Remaining a Doer: Don’t Attribute it to Yourself But Still Do It

As is an important practical realiation that took me a lot of struggle personally to internalize, an over-extended sense of self agency i.e. pride is the root of many of our problems. We create our idenity out of recognizing things at which we excel, possess, or perceive as deserved. Over time this internalied pride tends to cause one to lose sight of our limited human nature compared to the omnipotence of the Creator to which we owe all that we are, possess,or can acquire.

All this, including our very existence comes gratutitously as a gift from God. Thus it’s pride and ingratitute to attribute anything wholly to yourself. And as I have realized recently, such an attitude often doesn’t lead to any success at all, but merely anger and disappointment when you don’t get your own way. For, in such a state, you perceive everything you desire as deserved, and not as a gratuitous gift.
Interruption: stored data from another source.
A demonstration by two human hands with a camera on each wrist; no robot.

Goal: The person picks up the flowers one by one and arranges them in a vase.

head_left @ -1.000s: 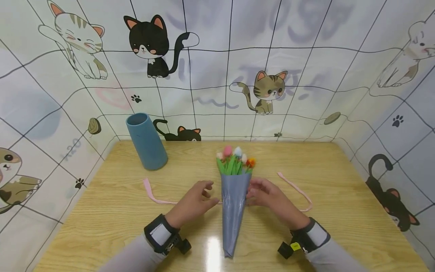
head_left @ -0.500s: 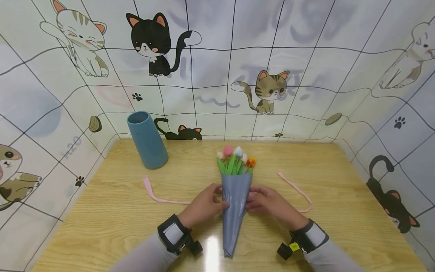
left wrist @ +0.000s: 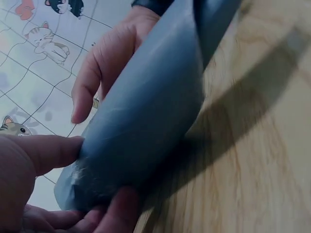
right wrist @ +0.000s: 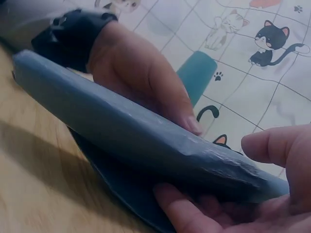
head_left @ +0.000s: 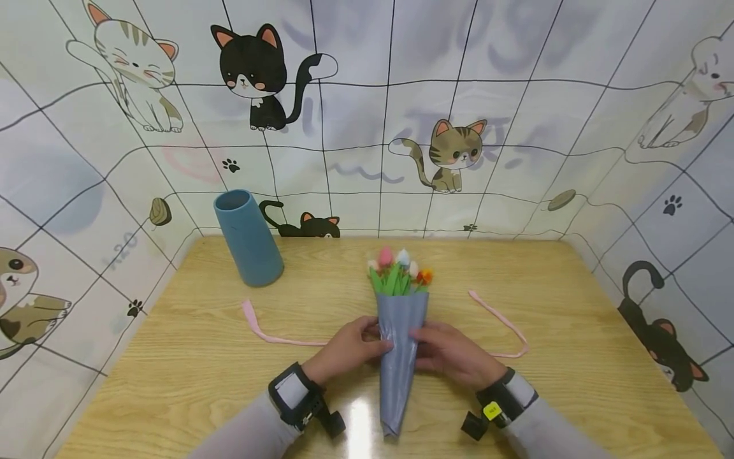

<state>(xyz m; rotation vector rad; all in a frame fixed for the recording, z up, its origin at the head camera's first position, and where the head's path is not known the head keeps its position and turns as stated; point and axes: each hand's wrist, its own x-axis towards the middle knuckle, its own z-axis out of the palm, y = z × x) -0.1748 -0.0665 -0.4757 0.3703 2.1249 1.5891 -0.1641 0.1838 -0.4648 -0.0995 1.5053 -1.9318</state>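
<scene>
A bouquet (head_left: 397,357) of tulip-like flowers (head_left: 398,271) in grey-blue wrapping paper stands out in the middle of the table, blossoms pointing away from me. My left hand (head_left: 351,349) holds its left side, the thumb on top of the paper and the fingers underneath. From the right, my right hand (head_left: 453,354) grips the wrap, its fingers (right wrist: 182,208) bent below the paper and its thumb above. The right wrist view shows a loose paper flap (right wrist: 121,189) hanging under the roll. A pink ribbon (head_left: 281,340) passes beneath the bouquet and comes out on both sides.
A blue vase (head_left: 250,242) stands upright at the back left of the wooden table (head_left: 189,382). Behind and at the sides, a cloth printed with cartoon cats (head_left: 252,76) encloses the table.
My left hand has come rightward onto the wrap. My right hand has slid left and taken hold too. The bouquet has shifted slightly right; ribbon and vase stay put.
</scene>
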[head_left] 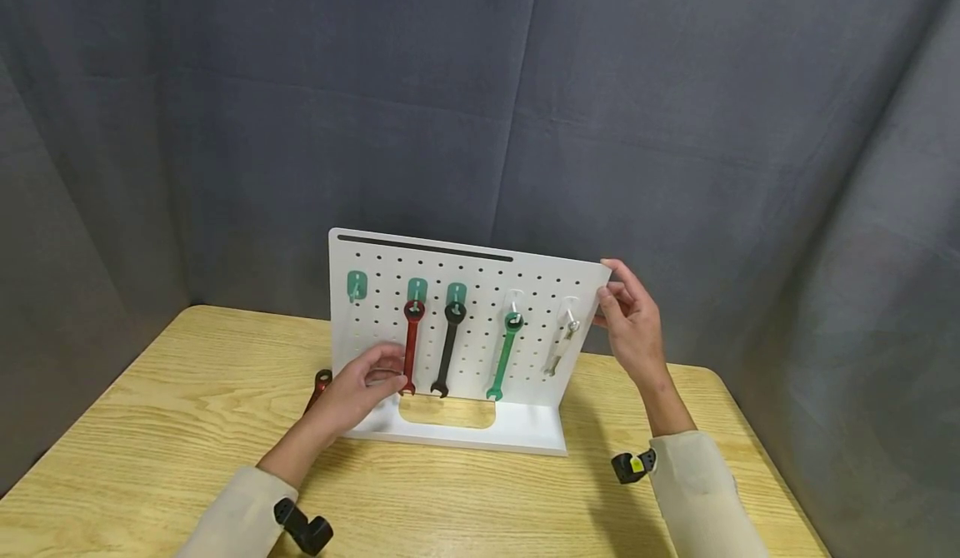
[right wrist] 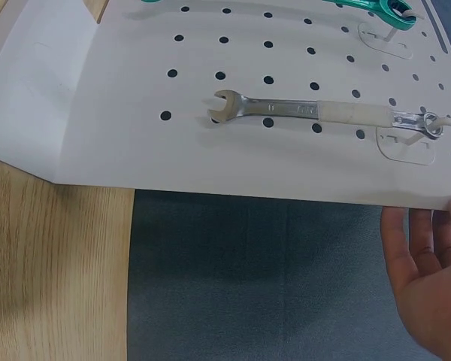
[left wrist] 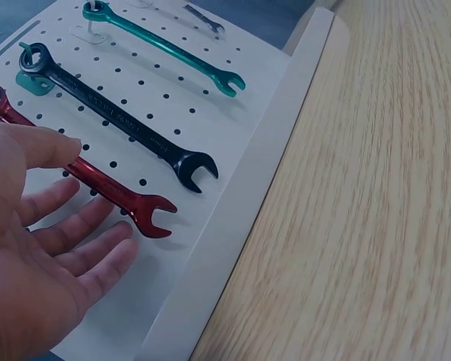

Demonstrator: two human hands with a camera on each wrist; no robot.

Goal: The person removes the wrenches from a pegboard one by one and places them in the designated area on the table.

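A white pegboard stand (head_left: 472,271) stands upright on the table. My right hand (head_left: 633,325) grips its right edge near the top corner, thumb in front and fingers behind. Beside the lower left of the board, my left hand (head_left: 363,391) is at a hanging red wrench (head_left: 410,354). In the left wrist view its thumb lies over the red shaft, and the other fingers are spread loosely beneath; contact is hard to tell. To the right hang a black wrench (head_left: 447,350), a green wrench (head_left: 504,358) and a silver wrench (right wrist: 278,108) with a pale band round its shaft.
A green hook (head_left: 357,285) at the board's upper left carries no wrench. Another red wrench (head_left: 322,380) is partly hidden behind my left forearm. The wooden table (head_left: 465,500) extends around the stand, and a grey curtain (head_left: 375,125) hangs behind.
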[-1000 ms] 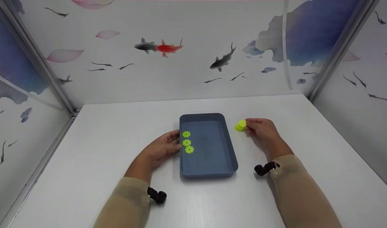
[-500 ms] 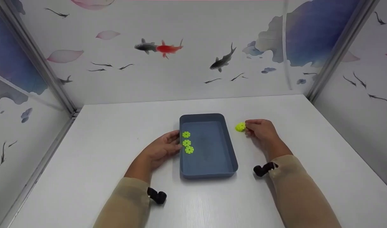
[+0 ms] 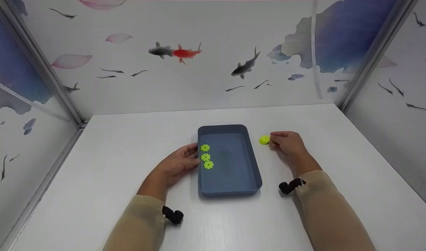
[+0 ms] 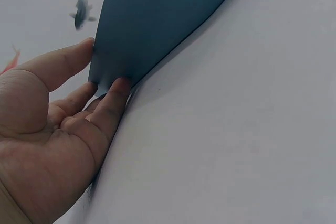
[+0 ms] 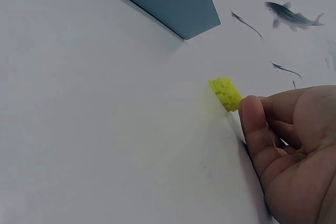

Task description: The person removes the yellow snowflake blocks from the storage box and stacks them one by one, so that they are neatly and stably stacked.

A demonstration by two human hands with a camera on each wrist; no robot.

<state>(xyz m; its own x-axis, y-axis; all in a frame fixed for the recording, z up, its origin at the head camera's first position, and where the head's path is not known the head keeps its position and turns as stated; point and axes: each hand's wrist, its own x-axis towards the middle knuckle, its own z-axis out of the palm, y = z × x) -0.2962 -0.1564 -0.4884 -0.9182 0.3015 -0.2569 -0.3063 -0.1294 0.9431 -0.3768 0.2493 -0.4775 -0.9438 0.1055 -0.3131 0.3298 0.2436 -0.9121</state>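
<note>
A grey-blue rectangular tray (image 3: 230, 164) stands on the table. Along its left inside lie 3 yellow-green interlocking discs (image 3: 205, 157), flat and notched round the edge. My left hand (image 3: 178, 163) rests its fingertips against the outside of the tray's left wall, the fingers loosely extended, as the left wrist view also shows. Right of the tray, a short stack of the same discs (image 5: 226, 94) sits on the table. The thumb and forefinger of my right hand (image 3: 287, 143) pinch a disc at the near right edge of that stack, partly covering it.
The white table (image 3: 136, 132) runs back to a wall (image 3: 213, 87) printed with fish and petals. Side panels with metal posts (image 3: 373, 59) flank it. A black wrist camera (image 3: 291, 186) sits on each sleeve.
The disc in my right fingers has come down onto the others, and the small pile now lines up as a neat stack. My left hand and the tray have stayed put.
</note>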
But there’s also another problem opposing this vice and yet also dangerous to fall into. You can avoid the dangers of excessive pride by deprecating your own self agency almost entirely but this can lead to a kind of lazy apathy regarding any and all goods. Ok, one might (as I have felt myself recently) attempt to humbly (or so it seems to be) perceive all aspirations and desires as bad, as risking self-pride, and aiming to live an almost totally submissive and passive life. But this practically means living in an apathy to all good things, to not using the gifts you have received purely out of a fear of misusing them, or using/pursuing them but with the wrong intention.

By nature we are active agents, meant in some way to be and remain doers, so there is obviously something wrong with this sort of attempted lifestyle, regardless of the fact that no one also can live that way perfectly anyway. In some way we have to (as I have found the need to in my own life) find a way to be active agents that pursue good things and use the gifts we have been given. We have to somehow balance our own agency with the idea that all is a gift from God by using the gifts we have received and taking almost a sort of pride in them, not a self-referential pride but one that sees good things such as our own strengths, gifts, and abilities as ours to use for the  moment but not definitively ours.

As a practical example from my own life, for most of my time as a student at WCC I’ve taken great pride in my abilities at being efficient and meticulous, and being praised and appreciated by others for this skill. Taking pride too far would attribute this small skill set wholly to myself, making me elevate myself above others in my own mind because I perceive the abilities as mine, and in pride see myself as greater than others on its account. Envy would also arise out of this same pride when I see other greater skills at which others are more proficient than I and desire them, and anger would spill out if I perceive by my pride that I am not being recognized in the way I desire for my abilities. In such way by pride I place my identity within the skill and the skill totally within myself.

A total deprecation and apathy toward this ability would seem to be a solution to the problem of pride. But regarding the skill as worthless as a means to fighting one’s own pride is not a sufficient solution as it ignores the fact that the skill, whatever it may be, is a skill, an ability, a gift. It is good because it is good for its use, ultimately in some way for the benefit and love of others, and as such there must be some way to properly appreciate and approach it.

Here’s where I get partially stuck, insofar as I am still pondering and reflecting on how to practically figure out how to use God-given gifts without falling into either of pride or apathy. But perhaps the soulution is again seeing the gift as a gift for the moment in which it is possessed. It is yours to use for the moment, but not yours simply speaking. It could be lost, taken away, misused, superseded by others, etc. in the future. But in the here and now it is a gift. It is yours to use, but not yours to keep. Somehow growing into habituation of this mentality toward all of God’s gifts to us seems to be how we are meant to live in this world and especially discern God’s plans and call for us, a subject very much on my mind right now. We see the gifts , strengths, and opportunities which God has given to us or placed in our lives. But we are not to call them ours and in doing so to assume we know what they mean for us over the course of our entire life. Such a view comes from a pride that believes we possess them unconditionally. But rather we perceive the gifts in the moment, in the here and now as gifts for the very here and now.

All decisions, even one’s as big as discerning one’s vocation begin out of particular, concrete decisions in individual moments. In order to properly cooperate with God’s plan we need to not only allow Him into our lives by fighting pride but also need to actually act and actually pursue growth in the skills, opportunities and gifts which we have received already from Him. We need to be submissive to providence, but not be apathetic. We must be doers and not merely think that we’ll wait for God to force us to act. True cooperation with God’s will does not require completely shutting down our nature and willing of natural goods, but correcting it so as to conform to God’s will more perfectly. As St. Thomas Aquinas has said, “Gratia non tollit naturam, sed perficit.” (Grace does not take away nature, but perfects it.) And so life is to be our will and our actions working together with God’s and leaving agency and action in both. We must submit to Divine Providence but must remain doers.